К вечеру баркас и катер шли к клиперу, возвращаясь с берега. Приближаясь к судну, шумные разговоры и смех стихли. Шлюпки пристали, и началась высадка. Слегка пошатываясь, выходили подгулявшие матросы на палубу и поскорей пробирались на бак, где шумно делились впечатлениями с остававшимися на клипере. Нескольких пришлось подымать на веревке и в бесчувственном состоянии уносить на палубу и окачивать водой. Наконец поднялся по трапу и Щукин, поддерживаемый сзади двумя более трезвыми ассистентами, и при свете фонарей предстал в самом жалком и истерзанном виде. Лицо старого боцмана было в кровавых подтеках, один глаз вздут, рубаха изорвана, и от шелковой косынки висели одни клочки.
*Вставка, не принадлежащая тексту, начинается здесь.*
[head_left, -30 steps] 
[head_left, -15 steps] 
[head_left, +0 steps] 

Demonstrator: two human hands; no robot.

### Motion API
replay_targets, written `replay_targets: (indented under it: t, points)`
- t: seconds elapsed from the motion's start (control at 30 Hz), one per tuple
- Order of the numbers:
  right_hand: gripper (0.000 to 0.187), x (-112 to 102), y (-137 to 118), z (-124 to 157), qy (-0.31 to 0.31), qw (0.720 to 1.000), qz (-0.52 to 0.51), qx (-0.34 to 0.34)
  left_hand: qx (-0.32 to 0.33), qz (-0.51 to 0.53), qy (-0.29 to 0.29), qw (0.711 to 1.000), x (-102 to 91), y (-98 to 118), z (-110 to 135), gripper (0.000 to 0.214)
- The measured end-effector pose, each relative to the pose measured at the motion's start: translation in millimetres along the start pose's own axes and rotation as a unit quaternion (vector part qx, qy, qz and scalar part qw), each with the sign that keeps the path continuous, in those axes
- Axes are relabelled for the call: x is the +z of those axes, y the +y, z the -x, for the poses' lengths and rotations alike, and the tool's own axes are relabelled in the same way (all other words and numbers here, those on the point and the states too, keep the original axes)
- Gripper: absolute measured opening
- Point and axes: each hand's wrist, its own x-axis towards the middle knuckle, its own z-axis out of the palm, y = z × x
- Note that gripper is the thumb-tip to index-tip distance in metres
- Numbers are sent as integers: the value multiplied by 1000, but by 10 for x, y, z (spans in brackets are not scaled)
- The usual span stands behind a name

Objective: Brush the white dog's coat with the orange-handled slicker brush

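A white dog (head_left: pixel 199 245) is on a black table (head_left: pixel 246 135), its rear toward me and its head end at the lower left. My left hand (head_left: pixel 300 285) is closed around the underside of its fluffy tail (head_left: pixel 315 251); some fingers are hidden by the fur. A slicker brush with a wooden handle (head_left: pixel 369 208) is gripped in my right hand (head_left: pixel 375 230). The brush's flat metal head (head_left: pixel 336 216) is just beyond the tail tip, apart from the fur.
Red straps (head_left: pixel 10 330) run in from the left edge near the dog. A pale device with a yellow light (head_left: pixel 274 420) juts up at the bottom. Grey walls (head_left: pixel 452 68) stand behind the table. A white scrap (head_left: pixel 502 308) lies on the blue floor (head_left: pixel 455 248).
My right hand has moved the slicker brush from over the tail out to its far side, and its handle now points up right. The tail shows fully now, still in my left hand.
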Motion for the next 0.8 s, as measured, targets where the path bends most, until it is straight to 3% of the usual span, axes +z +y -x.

Хотя боцман был очень пьян, однако при входе на шканцы он приложил руку к виску, отдавая честь, и пролепетал: «Честь имею явиться!» Затем его отвели в каюту и уложили.
Гардемарин, ездивший на берег с командой, доложил старшему офицеру, что боцмана, сильно избитого, привели на пристань Федосеев и еще два матроса и объяснили, что нашли его в таком виде, случайно зайдя в кабак. Василий Иваныч попросил доктора осмотреть Щукина. Скоро Карл Карлович вернулся и объяснил, что, хотя боцман и «поврежден», но переломов нигде нет, и через день-другой он отлежится.
Тогда Василий Иваныч велел позвать Федосеева.
Старый матрос явился в кают-компанию несколько раскрасневшийся от выпитого вина, но держался на ногах твердо. Он подтвердил старшему офицеру то же, что сказал и гардемарину.
– Кто же мог избить боцмана? – спросил Василий Иваныч.
– Должно, боцмана помяли англичане, ваше благородие! – тихим и спокойным голосом отвечал Федосеич.
– Какие англичане?
– С купеческих судов англичане, ваше благородие. Их тут есть…
– Почему ты думаешь, что англичане?
– Мы видели, ваше благородие, что Нилыч с ними раньше связался пить шнапсы… Верно, опосля и разодрались…
Василий Иваныч покачал головой и отпустил Федосеича.
На следующее утро Василий Иваныч сам заглянул в каюту боцмана. Щукин лежал пластом. Все лицо его было обложено компрессами.
При виде старшего офицера старый боцман вскочил.
– Лежи, лежи, Щукин. Где это, братец, тебя так изукрасили?
– Не припомню, ваше благородие! – хмуро отвечал боцман.
– Федосеев сказывал, что ты с англичанами дрался?
Боцман на секунду вытаращил удивленно глаза, но вслед за тем с живостью проговорил:
– Дрался, ваше благородие!.. Виноват…
Василий Иваныч сразу догадался, что на англичан взвели напраслину, но дальнейших расспросов не продолжал и ушел, пожелав боцману скорей поправиться и впредь с англичанами не драться.
Щукин отлеживался целый день. Был уже вечер, когда в каюту к нему вдруг шмыгнул Леонтьев.
– Кто здесь?
– Леонтьев, Матвей Нилыч!
– Тебе что? – сердито спросил боцман.
– Я, Матвей Нилыч, пришел доложить вам по секрету, потому как я завсегда уважал вас и, кроме хорошего, ничего от вас не видал… Я знаю, кто это с вами так подло, можно сказать, поступил. Я, если угодно, свидетелем под присягу пойду… Это Федосеев всему зачинщик… Я сам слышал, Матвей Нилыч, как он…
– Подойди-ка сюда поближе! – перебил его Щукин.
И когда матрос приблизился, боцман вдруг поднялся с койки и со всего размаха закатил здоровую затрещину Леонтьеву, никак не ожидавшему такого сюрприза.
– Вот тебе, подлецу, по секрету! Ах ты, мерзавец эдакий!.. С чем подъехал!